Resources

People often ask me "How did you learn how to hack?" The answer: by reading. This page is a collection of the blog posts and other articles that I have accumulated over the years of my journey. Enjoy!

Kernel Based Virtual Machine (KVM) is the standard Linux-based cloud hypervisor platform. Besides Microsoft Azure, every other Cloud provider uses KVM. This vulnerability is in KVM AMD specific code that allows for a full virtual machine escape.

KVM is an open source type-2 hypervisor (runs on top of OS so it's not bare-metal). KVM is implemented with a handful of kernel modules that expose low-level IOCTL APIs to interact with user space processes so that the Virtual Machine Manager (VMM) can manage the environment. For VMM's, popular choices are QEMU, LKVM, Crosvm and FireCracker.

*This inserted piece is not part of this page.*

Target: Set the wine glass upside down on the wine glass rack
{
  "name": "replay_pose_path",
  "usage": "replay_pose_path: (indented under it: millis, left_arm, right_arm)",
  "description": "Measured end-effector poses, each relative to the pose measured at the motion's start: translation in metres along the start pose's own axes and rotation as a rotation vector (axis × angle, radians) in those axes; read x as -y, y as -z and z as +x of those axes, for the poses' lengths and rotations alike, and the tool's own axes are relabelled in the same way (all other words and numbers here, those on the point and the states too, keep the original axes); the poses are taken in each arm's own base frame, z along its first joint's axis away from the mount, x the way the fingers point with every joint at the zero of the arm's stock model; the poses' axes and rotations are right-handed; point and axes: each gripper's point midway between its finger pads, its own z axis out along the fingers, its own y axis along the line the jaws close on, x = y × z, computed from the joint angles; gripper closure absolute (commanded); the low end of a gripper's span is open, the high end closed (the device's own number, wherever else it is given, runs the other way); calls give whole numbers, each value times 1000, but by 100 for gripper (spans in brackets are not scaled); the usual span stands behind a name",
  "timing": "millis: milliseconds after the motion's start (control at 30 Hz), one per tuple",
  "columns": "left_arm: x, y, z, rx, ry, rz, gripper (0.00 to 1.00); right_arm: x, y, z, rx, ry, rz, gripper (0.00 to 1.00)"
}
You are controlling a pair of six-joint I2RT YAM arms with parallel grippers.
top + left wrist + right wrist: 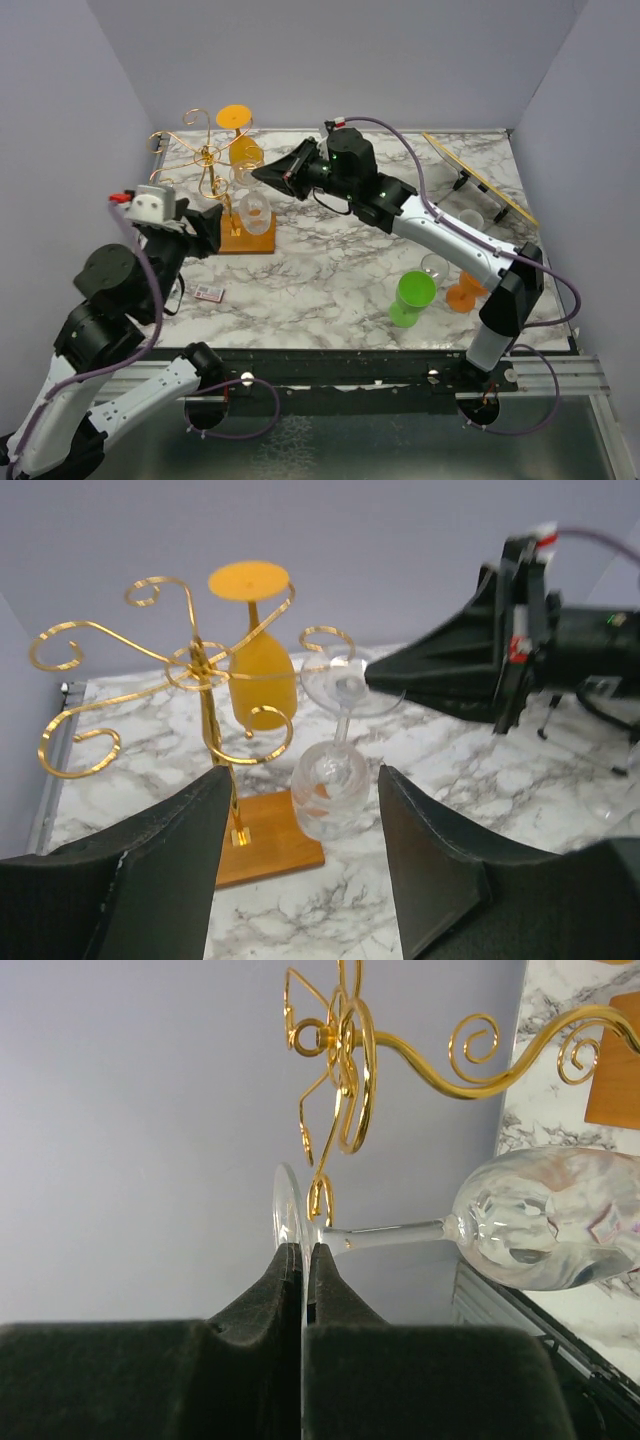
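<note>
The clear wine glass (255, 212) hangs upside down beside the gold wire wine glass rack (205, 160), bowl low over the wooden base (247, 238). My right gripper (305, 1248) is shut on the rim of the glass's foot, with the stem (390, 1235) and bowl (545, 1220) reaching away past a curled arm of the rack (350, 1070). My left gripper (305, 772) is open. The bowl (330, 790) lies just beyond its fingertips, untouched. The right gripper (375, 680) meets the foot (345, 685) from the right.
An orange wine glass (262, 670) hangs upside down on the rack's far side. At the right stand a green cup (412, 297), an orange piece (463, 295), two clear glasses (436, 265) and a yellow-edged board (480, 178). A small card (208, 292) lies near the left arm.
</note>
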Motion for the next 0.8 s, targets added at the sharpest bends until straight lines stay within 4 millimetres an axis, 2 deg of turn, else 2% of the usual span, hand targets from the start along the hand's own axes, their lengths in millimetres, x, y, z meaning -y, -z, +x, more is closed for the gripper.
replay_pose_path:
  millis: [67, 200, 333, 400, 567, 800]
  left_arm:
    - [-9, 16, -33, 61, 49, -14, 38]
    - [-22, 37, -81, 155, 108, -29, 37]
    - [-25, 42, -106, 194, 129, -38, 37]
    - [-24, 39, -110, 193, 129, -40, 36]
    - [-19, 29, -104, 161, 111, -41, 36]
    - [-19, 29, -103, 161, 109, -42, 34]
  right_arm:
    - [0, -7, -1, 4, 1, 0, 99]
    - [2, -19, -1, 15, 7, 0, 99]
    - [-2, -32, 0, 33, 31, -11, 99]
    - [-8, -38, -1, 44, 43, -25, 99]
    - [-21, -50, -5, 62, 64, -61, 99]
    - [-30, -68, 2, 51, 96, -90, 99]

The design of KVM was quite smart: all of the complex low-level code for providing virtual disk, network or GPU access can be implemented in userspace besides a few performance sensitive operations. Because of this, the attack surface is quite limited! A KVM vulnerability would result in compromise of the entire host, but it would be hard to find.

Nested virtualization is about layers of virtualization. Recently, this has became more popular has Virtualization-Based Security has became more prevalent. AMD's virtualization extension is called SVM (Secure Virtual Machine). When making SVM instructions in a nested env, the host needs to intercept these calls from the guest and emulate the behavior.

The virtualization works by adding six new instructions to x86_64 that are enabled when the SVME bit is set on the EFER MSR. The VMRUN command is responsible for running a guest VM, which is done by accepting a page-aligned physical address which describes the state and configuration of the VM called the Virtual Machine Control Block (VMCB).

Inside of the VMCB, there are two main parts. The State Save Area stores the values of all the guest registers including segment and control registers. The Control area describes the configuration of the VM, such as the features enabled for the VM and describes the intercepted actions such as page table addresses. For nested virtualization to work, KVM intercepts execution of the VMRUN instruction and creates its own VMCB based on the VMCB the L1 guest prepared.

Where do bugs live at? Complex and difficult to understand code! Nesting virtualization environments seems like the definition of complex to me. Because of this, the author of the article took to manual code review in the SVM to try to find logic bugs.

When switching between contexts, the KVM cannot trust the guest provided ENV and needs to be validated. When this validation is being done there is a classic problem: double fetch. The validation is done on the first fetch then the data is asked for again.

By passing the data once while it's valid the second configuration can be invalid; this is known as a time of check vs. time of use (TOCTOU). So, what can be done with a weird VMCB configuration?

The SVM VMCB configuration contains a bit that enables or disables interception of the VMRUN command. When this bit is raced, crazy things can happen! Normally, when the function nested_svm_exit_handled is called an exit should occur for the layer 2 virtualized machine which results in the function NESTED_EXIT_DONE being ran from L2 to L1 that lets L1 handle this.

However, when the svm->nested.ctl bit is set to 0, the VM will be handled by the KVM itself for the L2 VM. This results in a second call to nested_svm_vmrun which the code was NOT written to handle. As a result, the L1 context is overwritten by the L2 guest data. This becomes a security issue because the Model Specific Register (MSR) is controllable, which holds many permissions bits.

Eventually, this edge case becomes exploitable because the SVME bit of the MSR_EFER register does dynamic allocations. When the disable SVME call is made in L3, the memory for this in L1 is lost is freed. Eventually, this can be overwritten particular 0s and 1s to give guest access to the host MSRs.

What does having access to the MSRs actually do? The VM_HSAVE_PA value stores the physical address of the host save area. If the MSR points to a memory location under the attackers control, a fake malicious host can be used to execute our own code. Although, this attack was not as straight forward as it sounds.

With the ability to control the flow of execution, the author still needed a information leak in order to proceed (ASLR strikes again). From a BUNCH of reading, they came to the Instruction Based Sampling (IBS) as the perfect way to get an infoleak. It samples a bunch of instructions and collects a wide amount of information. This information is logged in the MSRs, making it perfect for the memory leak.

Finally, the author created a kernel ROP chain. This payload disables the write protection on the kernel memory addresses then allows for the CPU to copy a larger piece of shellcode to some where in the kernel. At this point, with code execution in the kernel, it's a matter of fixing things up and you have won!

This VM escape was from a fairly simple TOCTOU bug. Even though the impact was not easily apparent, by fiddling with the settings on this the author eventually compromised the machine. This was a bug first then what can be done with it second. This goes to show that any bugs can be used in the right hands!